Car, faut-il te l’avouer, citoyen colérique, je me suis laissé prendre moi-même au piège de ce mouton hirsute. Je ne peux plus m’extraire de son charme maléfique, au point que, comme une drogue, j’ai besoin de ma dose quotidienne de Berthe. Ses facéties ont remplacé les contes nocturnes de mes tantes. Je ne peux plus m’endormir sans le récit circonstancié de ses fugues, de ses recettes improbables, de ses récitals ou de ses lettres d’adieu.

 

Méfie-toi donc, ami arrogant.
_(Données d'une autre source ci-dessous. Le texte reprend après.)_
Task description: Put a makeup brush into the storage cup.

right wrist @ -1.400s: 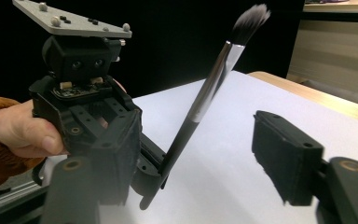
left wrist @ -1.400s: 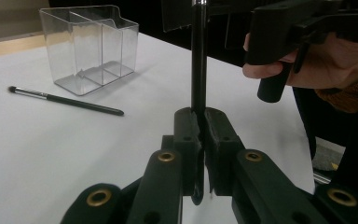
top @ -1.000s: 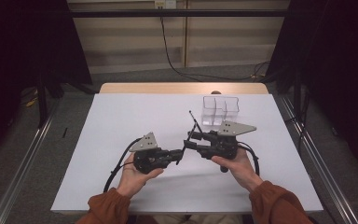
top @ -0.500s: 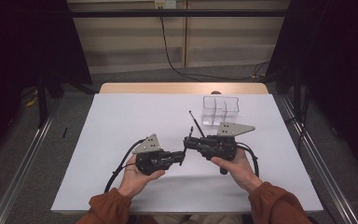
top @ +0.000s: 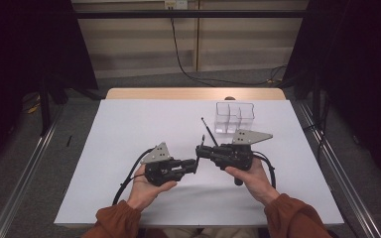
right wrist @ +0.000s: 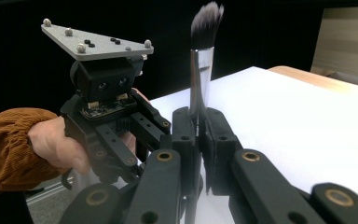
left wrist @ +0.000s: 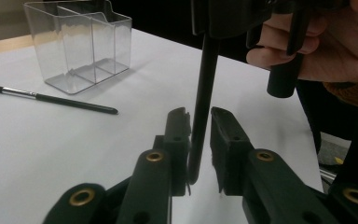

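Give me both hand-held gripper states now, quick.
Left hand-held gripper: jaws just opening, slightly apart around the black handle end of the silver-ferruled makeup brush, not pressing it.
Right hand-held gripper: shut on that brush at its ferrule.

In the left gripper view the brush (left wrist: pixel 200 107) is cut off by the right gripper (left wrist: pixel 242 18) above it, so its head is hidden. In the right gripper view its handle is lost between the jaws and blurred low down. In the high view the brush at the meeting jaws is too small to be made out, and the elbows are cut off by the bottom edge.
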`<state>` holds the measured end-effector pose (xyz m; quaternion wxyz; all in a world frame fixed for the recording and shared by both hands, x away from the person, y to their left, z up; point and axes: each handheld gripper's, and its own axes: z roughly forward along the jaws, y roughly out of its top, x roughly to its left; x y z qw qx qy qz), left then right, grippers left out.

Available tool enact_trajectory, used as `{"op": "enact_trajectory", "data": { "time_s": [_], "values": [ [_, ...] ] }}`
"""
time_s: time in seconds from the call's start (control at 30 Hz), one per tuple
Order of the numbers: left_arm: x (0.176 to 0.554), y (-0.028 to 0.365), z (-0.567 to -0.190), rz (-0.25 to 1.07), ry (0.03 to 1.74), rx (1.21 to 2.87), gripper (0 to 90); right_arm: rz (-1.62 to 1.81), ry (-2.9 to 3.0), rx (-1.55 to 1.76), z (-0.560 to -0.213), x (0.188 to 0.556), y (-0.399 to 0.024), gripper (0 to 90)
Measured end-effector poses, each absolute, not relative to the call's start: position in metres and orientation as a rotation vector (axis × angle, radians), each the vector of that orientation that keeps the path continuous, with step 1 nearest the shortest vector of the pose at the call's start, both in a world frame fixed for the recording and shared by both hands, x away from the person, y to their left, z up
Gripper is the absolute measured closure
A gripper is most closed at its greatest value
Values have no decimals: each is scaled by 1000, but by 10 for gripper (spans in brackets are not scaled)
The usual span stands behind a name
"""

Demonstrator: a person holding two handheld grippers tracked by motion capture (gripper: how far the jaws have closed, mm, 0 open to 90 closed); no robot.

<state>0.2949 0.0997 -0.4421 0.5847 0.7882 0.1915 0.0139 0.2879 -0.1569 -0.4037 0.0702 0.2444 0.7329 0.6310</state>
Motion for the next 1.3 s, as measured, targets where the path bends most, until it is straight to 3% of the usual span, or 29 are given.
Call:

Je sais que tu ricanes. Que tu hésites à t’aventurer plus avant dans ce récit décevant : tu te dis qu’il n’est qu’une histoire d’amour empêchée, une fable confisquée. Et, comme ton grand-père, je le pressens, la fibre fleur bleue que tu n’avouerais pour rien au monde, mais que tu laisses te conduire en cachette quand tu ouvres un livret, te souffle de refermer immédiatement ce recueil animalier honteux. Mais le sais-tu ? Comme mon grand-père, comme ma grand-mère et comme leur petit-fils, tu pourrais bien, toi aussi, du haut de tes certitudes de lecteur omniscient, tomber en pâmoison devant les roueries carnavalesques de ce mouton minuscule qui existe sans exister.